Internet gambling revisions
The gambling industry’s top lobbyist agreed to support an Internet gambling bill Tuesday after the House lawmaker who is pushing the legislation apparently agreed to key changes allowing such gambling in Nevada.
The American Gaming Association had opposed a bill being pushed by Rep. Robert Goodlatte, R-Va. But AGA President Frank Fahrenkopf said the lobby group’s board of directors, meeting in Las Vegas, agreed Tuesday to support the legislation — if two key changes are made.

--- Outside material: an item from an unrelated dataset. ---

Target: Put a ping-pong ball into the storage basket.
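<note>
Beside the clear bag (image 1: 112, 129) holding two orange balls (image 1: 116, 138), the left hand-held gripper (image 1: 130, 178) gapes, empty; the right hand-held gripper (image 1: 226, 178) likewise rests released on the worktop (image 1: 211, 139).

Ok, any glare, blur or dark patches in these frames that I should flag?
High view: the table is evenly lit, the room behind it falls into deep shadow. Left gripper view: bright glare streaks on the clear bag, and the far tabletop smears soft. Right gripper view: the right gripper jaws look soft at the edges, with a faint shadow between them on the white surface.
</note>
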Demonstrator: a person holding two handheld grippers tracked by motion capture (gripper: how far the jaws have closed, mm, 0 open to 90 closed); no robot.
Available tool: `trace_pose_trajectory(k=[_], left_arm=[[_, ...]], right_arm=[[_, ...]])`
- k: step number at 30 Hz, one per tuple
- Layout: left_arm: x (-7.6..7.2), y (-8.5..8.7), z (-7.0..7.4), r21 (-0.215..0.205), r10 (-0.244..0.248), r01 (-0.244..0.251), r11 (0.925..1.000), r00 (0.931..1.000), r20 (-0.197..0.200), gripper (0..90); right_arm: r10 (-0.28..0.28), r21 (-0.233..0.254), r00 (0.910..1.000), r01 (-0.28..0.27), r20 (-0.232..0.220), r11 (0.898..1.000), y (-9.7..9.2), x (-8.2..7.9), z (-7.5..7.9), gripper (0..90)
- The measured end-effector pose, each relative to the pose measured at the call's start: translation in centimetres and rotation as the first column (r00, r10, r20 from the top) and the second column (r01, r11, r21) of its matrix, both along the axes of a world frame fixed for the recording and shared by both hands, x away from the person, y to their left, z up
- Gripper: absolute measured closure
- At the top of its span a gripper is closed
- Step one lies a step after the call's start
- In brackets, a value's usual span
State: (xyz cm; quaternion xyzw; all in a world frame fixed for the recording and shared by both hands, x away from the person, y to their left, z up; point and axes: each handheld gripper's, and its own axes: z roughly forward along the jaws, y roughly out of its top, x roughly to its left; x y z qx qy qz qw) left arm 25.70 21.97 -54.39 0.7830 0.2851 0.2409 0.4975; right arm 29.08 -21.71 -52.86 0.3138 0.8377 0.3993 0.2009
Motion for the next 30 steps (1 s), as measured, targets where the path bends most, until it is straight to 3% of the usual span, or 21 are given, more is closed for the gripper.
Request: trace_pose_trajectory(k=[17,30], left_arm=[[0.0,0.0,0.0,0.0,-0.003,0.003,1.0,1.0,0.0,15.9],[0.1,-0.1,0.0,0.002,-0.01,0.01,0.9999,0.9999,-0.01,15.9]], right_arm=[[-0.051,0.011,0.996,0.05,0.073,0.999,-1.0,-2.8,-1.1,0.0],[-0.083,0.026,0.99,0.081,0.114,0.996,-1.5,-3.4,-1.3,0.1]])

Goodlatte has agreed to make the two changes, Fahrenkopf said. Goodlatte was not available for comment today. The Judiciary Committee could discuss the changes at a hearing Thursday.
Goodlatte’s bill is aimed at outlawing the unregulated world of Internet gambling, a difficult task that lawmakers have grappled with for six years as cyber casinos have grown into a $1.6 billion industry.
Goodlatte has sought support for his legislation from a variety of groups, including the influential AGA. But Fahrenkopf objected to two specific details in Goodlatte’s latest bill.
One centered on a state’s right to regulate Internet gambling. No state has legalized Internet gambling — yet — although it thrives nationwide, in part because of off-shore website operators.
Several Nevada companies, including MGM MIRAGE and Station Casinos Inc., are poised to offer Internet gaming if Nevada lawmakers one day make it legal.
Fahrenkopf lobbied Goodlatte to revise his bill so that Internet gambling would be allowed within a state if the state decided to legalize it. The change also would allow Internet bets to be taken from people in other states where ‘Net gambling is legal.
“It’s fundamental states’ rights,” Fahrenkopf said.
The other change centered on horse race wagering. Under changes made in recent years to the Interstate Horse Racing Act, Internet gambling on horse races can be perceived as technically legal, Fahrenkopf said.
But Goodlatte’s legislation would make wagering on horse races in Nevada sports books illegal, putting the books at an unfair disadvantage, Fahrenkopf said. So Goodlatte is said to have agreed to revise that language, at the AGA’s urging.
“We’re making it very clear that what is presently done in Nevada is still going to be legal,” Fahrenkopf said.
It’s not clear if the Judiciary Committee, scheduled to meet Thursday, will accept the two changes.